Over a period of eighteen months some 100,000 children in 5,000 primary schools in the twenty-six counties of the Irish Free State were encouraged to collect folklore material in their home districts. The topics about which the children were instructed to research and write included local history and monuments, folktales and legends, riddles and proverbs, songs, customs and beliefs, games and pastimes, traditional work practices and crafts, etc. The children collected this material mainly from their parents and grandparents and other older members of the local community or school district. Now known as the Schools’ Manuscript Collection, the scheme resulted in more than half a million manuscript pages of valuable material.
Sean Ó Súilleabháin Archivist to the Irish Folklore Commission sums up the worth of the Schools’ Scheme
“The Schools’ Scheme was beneficial in many ways: it covered all areas in the Republic, which the full-time or part-time collectors could never hope to do, it brought the parents and neighbour clsoe to the school-work; it gave the children an interest in their own districts and the lore to be found in them; and it provided future research-workers with a large body of lore (varying, naturally, in quality) which could not have amassed in any other way.”
No national study has been undertaken since. The idea for the digital recollections project was borne from the 1937 National Schools Folklore Study. The project assumed a more modern feel and instead of a pencil, students would be allocated digital recording devices to conduct the interview process, and on completion of this process, the narratives would be uploaded on to a website. The objectives of this project were twofold. Firstly, both the young and old participating in the project will learn how to use digital recording devices and also the social aspect of the interview process, secondly it educated national school children about the cultures and traditions which reside in their communities, thereby preserving them for future generations.

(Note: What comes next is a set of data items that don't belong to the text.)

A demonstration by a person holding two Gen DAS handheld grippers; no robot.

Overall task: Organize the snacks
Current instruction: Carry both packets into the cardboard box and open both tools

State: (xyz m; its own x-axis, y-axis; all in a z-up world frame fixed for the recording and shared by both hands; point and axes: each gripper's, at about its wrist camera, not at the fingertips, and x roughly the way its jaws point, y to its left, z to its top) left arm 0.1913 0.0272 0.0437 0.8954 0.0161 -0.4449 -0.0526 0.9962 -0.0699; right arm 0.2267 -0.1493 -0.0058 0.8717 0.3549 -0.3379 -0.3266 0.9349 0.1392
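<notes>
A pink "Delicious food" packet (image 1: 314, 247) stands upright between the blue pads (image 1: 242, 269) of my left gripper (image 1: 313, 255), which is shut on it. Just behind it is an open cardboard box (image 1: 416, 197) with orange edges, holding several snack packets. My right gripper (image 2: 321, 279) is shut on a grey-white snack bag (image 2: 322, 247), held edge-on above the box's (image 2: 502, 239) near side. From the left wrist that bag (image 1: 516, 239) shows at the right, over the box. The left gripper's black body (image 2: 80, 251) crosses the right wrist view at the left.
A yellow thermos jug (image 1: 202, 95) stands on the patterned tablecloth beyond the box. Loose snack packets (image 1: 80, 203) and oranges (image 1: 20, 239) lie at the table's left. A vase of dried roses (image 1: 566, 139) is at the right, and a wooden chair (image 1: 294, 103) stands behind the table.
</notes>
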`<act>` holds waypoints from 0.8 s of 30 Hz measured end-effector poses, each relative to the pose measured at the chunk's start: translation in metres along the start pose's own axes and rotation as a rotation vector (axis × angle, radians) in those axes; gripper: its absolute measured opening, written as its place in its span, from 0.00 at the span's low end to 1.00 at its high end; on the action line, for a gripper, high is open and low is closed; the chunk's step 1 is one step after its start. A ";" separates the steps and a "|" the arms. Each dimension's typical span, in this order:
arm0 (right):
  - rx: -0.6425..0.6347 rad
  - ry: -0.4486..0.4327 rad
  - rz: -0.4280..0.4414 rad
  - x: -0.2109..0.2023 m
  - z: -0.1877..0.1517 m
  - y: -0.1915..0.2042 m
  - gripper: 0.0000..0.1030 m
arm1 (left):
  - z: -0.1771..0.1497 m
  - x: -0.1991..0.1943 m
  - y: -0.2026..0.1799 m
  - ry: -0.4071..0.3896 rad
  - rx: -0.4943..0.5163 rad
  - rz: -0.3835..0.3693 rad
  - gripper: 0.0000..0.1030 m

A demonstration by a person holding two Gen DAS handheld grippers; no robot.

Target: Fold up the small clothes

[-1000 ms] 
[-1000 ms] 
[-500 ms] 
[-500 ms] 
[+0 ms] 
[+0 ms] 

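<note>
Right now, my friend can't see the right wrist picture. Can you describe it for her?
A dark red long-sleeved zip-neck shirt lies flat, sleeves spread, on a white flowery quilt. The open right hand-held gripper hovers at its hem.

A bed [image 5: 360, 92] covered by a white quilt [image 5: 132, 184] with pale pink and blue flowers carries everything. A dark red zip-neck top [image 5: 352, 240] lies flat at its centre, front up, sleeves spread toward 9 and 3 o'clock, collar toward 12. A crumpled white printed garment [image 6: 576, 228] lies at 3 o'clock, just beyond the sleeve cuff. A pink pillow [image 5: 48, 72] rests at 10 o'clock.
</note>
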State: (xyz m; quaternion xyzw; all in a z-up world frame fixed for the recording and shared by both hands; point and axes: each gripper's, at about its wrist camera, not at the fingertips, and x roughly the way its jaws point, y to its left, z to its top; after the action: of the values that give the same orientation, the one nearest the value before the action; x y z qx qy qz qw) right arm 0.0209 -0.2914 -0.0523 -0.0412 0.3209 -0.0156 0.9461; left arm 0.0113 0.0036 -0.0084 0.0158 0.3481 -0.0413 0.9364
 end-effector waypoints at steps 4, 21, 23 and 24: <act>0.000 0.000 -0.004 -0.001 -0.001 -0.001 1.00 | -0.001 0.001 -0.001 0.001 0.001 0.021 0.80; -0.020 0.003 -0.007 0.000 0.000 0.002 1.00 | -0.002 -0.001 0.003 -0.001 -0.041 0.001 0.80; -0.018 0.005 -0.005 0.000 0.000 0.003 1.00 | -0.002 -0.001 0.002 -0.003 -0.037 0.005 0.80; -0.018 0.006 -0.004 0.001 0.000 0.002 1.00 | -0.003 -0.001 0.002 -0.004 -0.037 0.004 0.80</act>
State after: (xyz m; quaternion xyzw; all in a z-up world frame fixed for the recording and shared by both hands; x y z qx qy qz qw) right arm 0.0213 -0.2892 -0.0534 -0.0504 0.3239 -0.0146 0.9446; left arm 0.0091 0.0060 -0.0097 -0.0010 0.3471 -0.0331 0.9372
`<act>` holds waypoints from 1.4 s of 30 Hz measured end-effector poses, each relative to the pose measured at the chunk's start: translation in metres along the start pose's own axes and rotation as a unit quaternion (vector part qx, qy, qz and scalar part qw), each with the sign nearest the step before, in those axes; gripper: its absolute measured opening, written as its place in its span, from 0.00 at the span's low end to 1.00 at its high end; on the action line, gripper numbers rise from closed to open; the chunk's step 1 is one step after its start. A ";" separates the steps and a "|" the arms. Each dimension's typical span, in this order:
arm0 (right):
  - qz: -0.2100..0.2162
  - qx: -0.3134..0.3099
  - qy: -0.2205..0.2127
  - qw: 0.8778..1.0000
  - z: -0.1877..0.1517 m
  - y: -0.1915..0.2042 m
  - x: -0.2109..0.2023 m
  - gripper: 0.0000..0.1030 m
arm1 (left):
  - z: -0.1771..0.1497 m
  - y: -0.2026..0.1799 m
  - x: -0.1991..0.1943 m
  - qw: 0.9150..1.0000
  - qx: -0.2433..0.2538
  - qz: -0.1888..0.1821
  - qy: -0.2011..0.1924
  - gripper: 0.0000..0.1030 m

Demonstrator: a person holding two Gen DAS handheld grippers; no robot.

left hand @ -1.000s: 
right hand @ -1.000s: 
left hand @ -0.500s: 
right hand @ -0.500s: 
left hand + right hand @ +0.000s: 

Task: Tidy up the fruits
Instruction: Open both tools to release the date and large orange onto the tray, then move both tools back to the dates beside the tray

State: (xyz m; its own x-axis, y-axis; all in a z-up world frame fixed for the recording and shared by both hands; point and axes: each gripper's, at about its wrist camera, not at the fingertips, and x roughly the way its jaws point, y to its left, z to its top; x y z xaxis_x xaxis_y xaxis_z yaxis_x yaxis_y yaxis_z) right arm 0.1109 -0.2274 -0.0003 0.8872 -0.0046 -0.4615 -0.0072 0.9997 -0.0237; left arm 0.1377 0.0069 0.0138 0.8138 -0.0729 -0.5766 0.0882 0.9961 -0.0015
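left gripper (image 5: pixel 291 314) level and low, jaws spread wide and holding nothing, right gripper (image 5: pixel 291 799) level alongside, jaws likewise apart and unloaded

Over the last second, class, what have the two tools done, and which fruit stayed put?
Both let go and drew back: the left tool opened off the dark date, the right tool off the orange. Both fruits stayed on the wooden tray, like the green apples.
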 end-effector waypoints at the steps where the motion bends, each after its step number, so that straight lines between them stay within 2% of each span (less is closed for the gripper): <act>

The study encompassed national schools in South Tipperary, given budget constraints the number of schools was confined to 12. The funding for the Digital Recollections Project was awarded by South Tipperary Development Company through the Rural Development Programme. Hundreds of hours of recordings were submitted by the 12 national schools and this website showcases the wonderful work by these national school children and their teachers and hopefully will preserve the culture and traditions of their native communities.